## TASK BRIEF:
Copy out every line in the entries below that includes "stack".

## LISTED ENTRIES:
=== Section Start ===
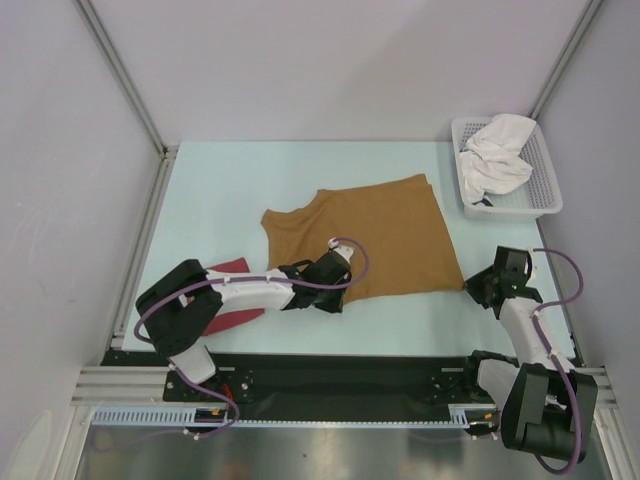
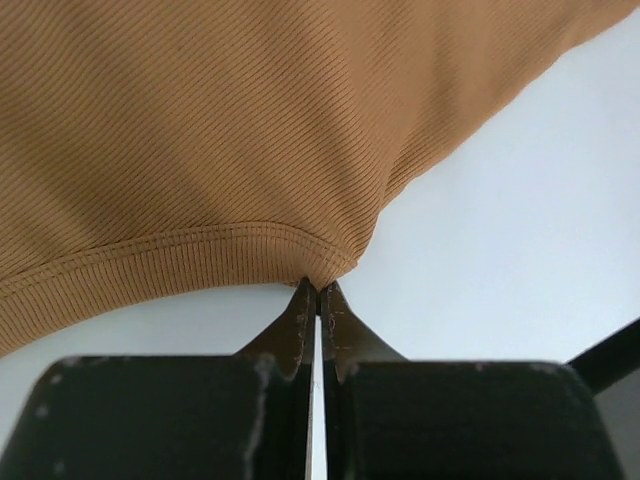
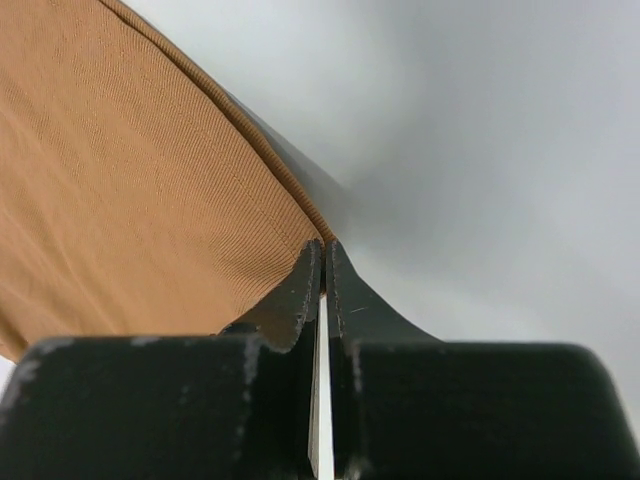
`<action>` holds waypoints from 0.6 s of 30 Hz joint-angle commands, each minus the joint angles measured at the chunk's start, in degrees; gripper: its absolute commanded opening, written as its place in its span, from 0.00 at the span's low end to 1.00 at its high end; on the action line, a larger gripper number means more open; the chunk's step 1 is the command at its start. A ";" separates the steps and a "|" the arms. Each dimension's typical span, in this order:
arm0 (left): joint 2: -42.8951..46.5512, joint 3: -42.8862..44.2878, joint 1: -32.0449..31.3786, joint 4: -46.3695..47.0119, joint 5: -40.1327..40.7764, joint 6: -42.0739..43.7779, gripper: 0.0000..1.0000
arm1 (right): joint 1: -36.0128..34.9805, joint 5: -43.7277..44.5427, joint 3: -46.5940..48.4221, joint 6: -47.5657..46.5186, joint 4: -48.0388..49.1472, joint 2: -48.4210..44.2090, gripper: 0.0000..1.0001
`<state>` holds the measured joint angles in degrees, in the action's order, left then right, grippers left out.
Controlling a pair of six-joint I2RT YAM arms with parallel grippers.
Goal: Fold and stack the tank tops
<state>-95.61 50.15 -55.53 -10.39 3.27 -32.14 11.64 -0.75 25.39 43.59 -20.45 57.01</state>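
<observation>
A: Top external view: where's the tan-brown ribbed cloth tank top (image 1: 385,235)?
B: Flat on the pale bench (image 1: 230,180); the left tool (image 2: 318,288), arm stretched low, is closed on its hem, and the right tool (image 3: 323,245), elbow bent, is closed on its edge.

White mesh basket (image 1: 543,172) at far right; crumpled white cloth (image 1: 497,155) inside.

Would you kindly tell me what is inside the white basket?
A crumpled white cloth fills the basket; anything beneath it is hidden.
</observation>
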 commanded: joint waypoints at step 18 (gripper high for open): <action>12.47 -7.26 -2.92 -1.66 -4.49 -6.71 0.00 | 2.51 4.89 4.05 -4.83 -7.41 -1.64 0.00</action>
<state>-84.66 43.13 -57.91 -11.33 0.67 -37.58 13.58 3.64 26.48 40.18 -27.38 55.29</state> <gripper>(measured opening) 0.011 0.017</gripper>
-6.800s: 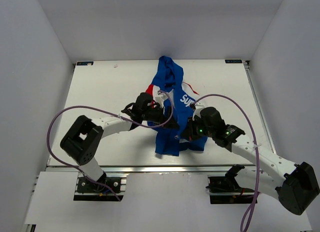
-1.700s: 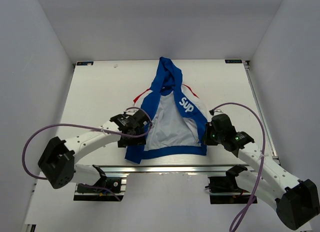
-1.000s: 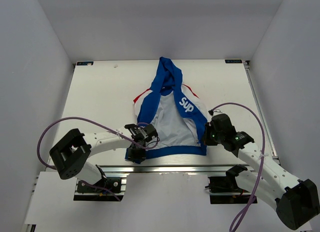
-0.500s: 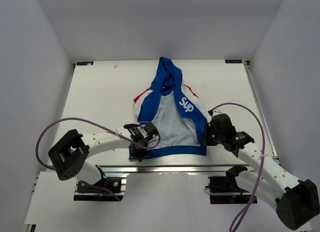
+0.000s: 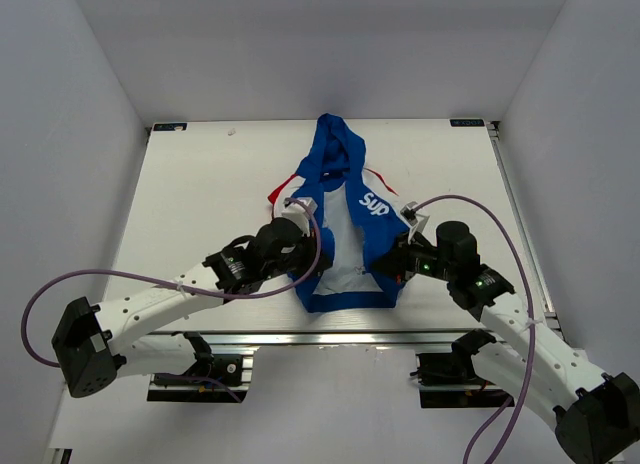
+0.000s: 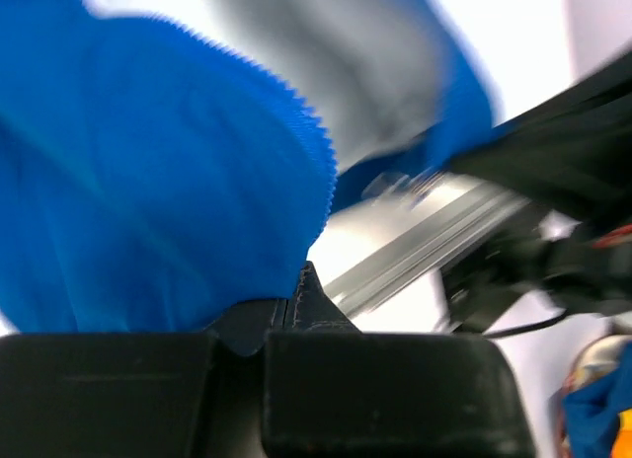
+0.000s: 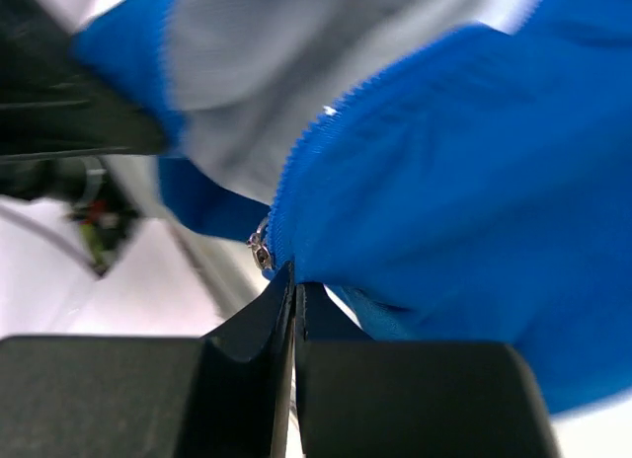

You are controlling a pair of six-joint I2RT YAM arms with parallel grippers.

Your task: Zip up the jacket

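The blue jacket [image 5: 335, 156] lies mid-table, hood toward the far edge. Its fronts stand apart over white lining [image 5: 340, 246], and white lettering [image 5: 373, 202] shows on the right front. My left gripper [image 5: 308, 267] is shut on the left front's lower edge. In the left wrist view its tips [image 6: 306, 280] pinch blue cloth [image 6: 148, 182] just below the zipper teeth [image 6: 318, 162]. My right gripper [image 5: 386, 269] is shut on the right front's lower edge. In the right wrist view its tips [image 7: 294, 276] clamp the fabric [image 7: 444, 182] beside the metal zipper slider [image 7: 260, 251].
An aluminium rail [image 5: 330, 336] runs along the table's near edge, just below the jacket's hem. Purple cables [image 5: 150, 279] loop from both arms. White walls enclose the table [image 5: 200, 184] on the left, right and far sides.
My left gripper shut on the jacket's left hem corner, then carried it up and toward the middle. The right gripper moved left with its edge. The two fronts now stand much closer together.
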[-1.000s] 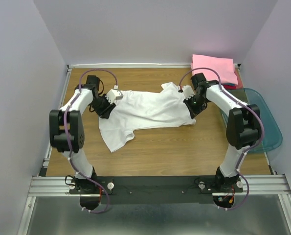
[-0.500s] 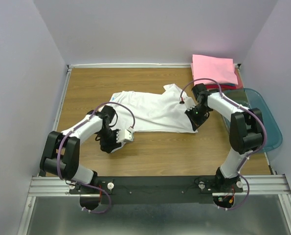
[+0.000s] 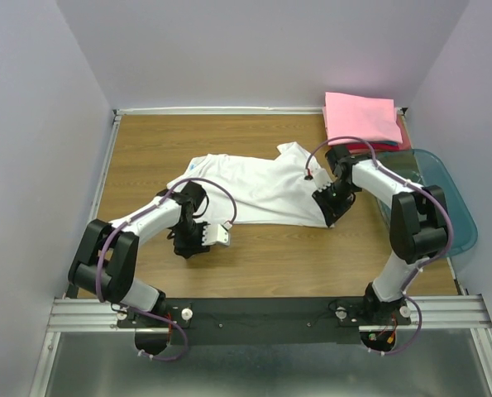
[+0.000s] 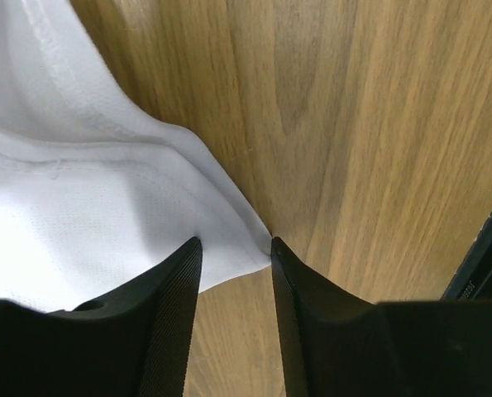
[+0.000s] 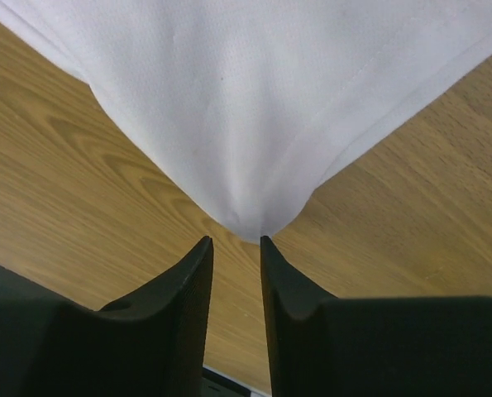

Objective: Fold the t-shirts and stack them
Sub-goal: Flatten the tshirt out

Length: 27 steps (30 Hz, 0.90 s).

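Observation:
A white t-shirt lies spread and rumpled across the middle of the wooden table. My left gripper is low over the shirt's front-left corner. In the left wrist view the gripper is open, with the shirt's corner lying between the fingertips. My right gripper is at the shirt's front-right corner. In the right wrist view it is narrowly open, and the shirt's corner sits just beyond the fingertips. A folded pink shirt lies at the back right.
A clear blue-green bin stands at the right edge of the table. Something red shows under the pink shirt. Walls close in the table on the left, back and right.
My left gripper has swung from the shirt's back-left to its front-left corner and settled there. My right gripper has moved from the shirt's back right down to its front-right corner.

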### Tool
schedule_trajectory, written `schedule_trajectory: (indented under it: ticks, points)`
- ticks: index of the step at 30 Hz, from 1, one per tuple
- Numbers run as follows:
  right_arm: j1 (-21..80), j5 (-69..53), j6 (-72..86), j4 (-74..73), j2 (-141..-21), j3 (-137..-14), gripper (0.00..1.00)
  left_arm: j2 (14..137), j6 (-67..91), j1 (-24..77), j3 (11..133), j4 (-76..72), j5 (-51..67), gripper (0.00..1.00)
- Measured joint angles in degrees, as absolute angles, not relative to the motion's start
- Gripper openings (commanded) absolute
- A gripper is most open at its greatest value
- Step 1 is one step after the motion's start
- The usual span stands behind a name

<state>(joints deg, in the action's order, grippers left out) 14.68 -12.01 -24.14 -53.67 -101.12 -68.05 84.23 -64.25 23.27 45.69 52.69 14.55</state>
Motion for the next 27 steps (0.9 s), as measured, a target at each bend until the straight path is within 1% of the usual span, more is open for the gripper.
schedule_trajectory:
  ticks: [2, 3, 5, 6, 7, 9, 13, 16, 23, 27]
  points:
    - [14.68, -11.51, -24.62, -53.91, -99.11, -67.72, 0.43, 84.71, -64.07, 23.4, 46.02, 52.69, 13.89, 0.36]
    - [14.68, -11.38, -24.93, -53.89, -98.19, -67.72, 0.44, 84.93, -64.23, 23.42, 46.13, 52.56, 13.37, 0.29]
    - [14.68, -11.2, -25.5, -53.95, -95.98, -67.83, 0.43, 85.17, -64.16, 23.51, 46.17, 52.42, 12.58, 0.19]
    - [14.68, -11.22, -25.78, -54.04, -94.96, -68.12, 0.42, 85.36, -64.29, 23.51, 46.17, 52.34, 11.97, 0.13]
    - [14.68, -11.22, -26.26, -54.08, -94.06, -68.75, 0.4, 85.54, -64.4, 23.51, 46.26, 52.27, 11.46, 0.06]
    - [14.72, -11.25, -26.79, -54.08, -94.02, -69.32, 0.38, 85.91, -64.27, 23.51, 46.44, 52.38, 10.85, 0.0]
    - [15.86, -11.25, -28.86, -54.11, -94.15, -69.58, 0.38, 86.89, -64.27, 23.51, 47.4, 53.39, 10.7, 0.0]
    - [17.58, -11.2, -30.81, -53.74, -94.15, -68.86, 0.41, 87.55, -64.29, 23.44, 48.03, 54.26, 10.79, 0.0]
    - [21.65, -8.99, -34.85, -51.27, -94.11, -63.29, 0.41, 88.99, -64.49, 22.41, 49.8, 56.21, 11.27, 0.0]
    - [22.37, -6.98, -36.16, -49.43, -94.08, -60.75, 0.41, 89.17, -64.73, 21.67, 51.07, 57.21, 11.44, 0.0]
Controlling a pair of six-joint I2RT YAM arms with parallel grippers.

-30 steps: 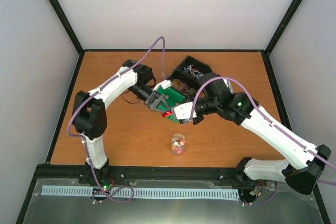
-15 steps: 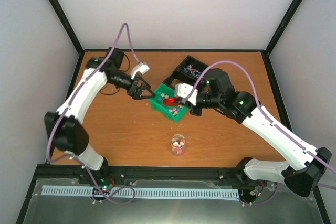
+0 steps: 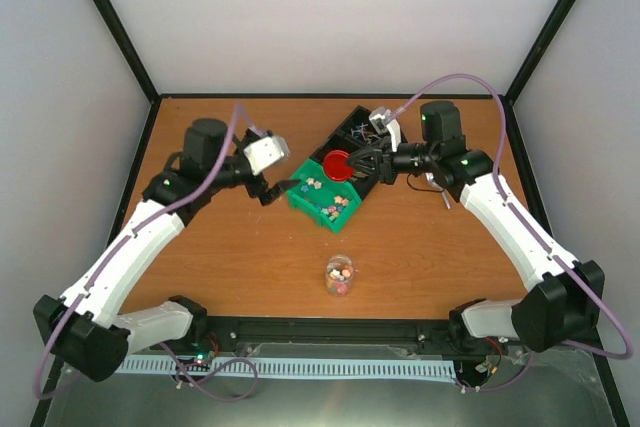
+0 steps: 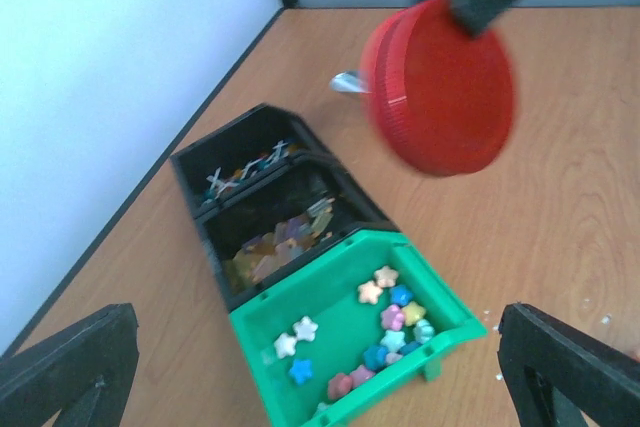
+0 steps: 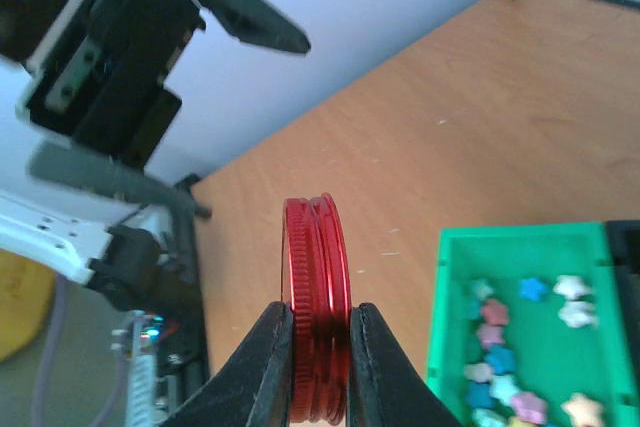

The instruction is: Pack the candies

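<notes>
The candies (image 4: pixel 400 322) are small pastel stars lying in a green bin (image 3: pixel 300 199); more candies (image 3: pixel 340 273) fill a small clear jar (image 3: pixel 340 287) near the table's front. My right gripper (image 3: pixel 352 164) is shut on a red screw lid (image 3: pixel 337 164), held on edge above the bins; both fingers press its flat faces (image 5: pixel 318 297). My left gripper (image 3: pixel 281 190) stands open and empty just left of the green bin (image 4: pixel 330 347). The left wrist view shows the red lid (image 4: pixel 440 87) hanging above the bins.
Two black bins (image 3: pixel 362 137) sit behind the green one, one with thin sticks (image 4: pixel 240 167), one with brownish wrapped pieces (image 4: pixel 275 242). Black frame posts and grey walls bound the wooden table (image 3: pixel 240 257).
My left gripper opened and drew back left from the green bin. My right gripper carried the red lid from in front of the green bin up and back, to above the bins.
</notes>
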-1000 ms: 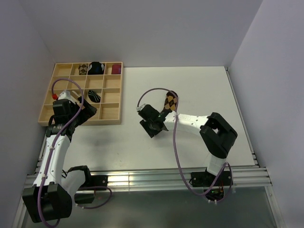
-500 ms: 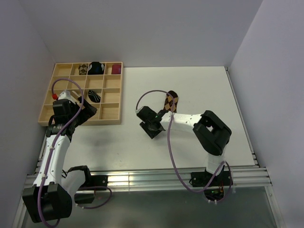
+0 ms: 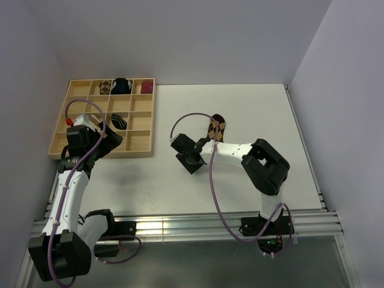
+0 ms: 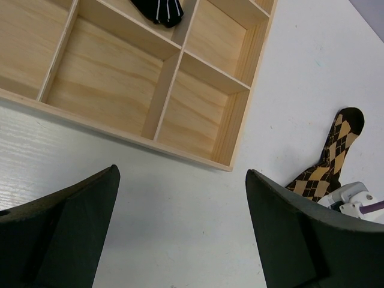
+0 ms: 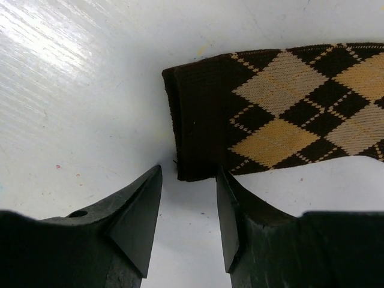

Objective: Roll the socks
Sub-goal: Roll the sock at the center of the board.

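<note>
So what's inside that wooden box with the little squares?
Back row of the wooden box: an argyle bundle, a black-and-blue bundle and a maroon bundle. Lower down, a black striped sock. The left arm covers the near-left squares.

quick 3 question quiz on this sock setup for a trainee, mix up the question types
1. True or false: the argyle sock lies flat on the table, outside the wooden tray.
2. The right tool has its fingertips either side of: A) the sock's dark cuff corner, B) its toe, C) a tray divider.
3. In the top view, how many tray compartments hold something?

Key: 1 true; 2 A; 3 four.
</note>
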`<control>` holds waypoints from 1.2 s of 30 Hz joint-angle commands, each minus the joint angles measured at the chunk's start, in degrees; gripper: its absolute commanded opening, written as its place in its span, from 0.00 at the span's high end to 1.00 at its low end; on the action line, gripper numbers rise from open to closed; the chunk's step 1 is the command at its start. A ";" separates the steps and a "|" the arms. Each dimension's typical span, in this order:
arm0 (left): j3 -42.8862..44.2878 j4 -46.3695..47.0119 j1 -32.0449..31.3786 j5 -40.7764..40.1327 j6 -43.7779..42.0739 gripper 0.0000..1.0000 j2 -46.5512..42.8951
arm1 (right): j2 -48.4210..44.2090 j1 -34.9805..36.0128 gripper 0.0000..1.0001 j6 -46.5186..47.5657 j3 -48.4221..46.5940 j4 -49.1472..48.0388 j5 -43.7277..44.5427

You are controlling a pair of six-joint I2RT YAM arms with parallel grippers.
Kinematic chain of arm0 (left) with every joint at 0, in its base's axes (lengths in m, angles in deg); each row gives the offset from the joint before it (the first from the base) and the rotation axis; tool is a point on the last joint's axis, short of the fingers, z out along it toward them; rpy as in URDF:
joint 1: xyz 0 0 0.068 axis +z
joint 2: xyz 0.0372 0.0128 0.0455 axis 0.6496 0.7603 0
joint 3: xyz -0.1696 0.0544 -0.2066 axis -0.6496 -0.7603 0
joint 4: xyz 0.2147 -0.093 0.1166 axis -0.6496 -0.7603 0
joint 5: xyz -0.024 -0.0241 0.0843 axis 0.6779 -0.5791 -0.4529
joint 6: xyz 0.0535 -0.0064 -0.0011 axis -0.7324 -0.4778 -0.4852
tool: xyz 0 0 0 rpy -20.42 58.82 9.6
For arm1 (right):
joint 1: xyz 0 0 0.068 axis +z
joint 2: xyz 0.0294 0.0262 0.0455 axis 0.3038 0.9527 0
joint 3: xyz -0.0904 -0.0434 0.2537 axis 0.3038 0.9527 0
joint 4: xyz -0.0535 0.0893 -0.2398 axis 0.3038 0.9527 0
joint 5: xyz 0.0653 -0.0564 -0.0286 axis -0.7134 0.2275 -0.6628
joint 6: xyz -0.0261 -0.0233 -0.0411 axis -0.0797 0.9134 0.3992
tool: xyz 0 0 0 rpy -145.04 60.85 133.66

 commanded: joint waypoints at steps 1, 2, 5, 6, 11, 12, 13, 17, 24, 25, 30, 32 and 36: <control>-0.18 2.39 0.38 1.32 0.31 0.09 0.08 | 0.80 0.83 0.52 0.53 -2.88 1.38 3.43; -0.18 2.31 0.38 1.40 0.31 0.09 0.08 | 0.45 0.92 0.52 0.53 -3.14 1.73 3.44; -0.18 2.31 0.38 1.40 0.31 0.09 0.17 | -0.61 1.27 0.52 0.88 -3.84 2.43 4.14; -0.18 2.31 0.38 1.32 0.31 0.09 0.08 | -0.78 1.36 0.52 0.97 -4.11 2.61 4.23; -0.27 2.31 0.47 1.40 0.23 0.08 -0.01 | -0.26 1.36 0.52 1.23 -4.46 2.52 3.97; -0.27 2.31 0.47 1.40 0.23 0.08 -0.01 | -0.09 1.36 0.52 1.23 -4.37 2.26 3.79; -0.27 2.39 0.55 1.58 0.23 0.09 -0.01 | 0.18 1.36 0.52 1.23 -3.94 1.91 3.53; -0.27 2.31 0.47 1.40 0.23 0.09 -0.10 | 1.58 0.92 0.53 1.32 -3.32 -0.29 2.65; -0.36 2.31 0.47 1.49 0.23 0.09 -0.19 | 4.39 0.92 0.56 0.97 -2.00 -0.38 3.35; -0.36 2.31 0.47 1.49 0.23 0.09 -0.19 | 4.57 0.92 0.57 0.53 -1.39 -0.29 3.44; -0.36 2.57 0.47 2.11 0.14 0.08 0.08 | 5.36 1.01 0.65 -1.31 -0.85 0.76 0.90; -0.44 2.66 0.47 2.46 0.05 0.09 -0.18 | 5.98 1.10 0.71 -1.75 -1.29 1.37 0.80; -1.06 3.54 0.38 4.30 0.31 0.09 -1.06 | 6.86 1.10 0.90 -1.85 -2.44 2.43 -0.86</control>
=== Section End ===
## RESULT FOR THIS EXERCISE:
Goal: Fold and stack the tank tops
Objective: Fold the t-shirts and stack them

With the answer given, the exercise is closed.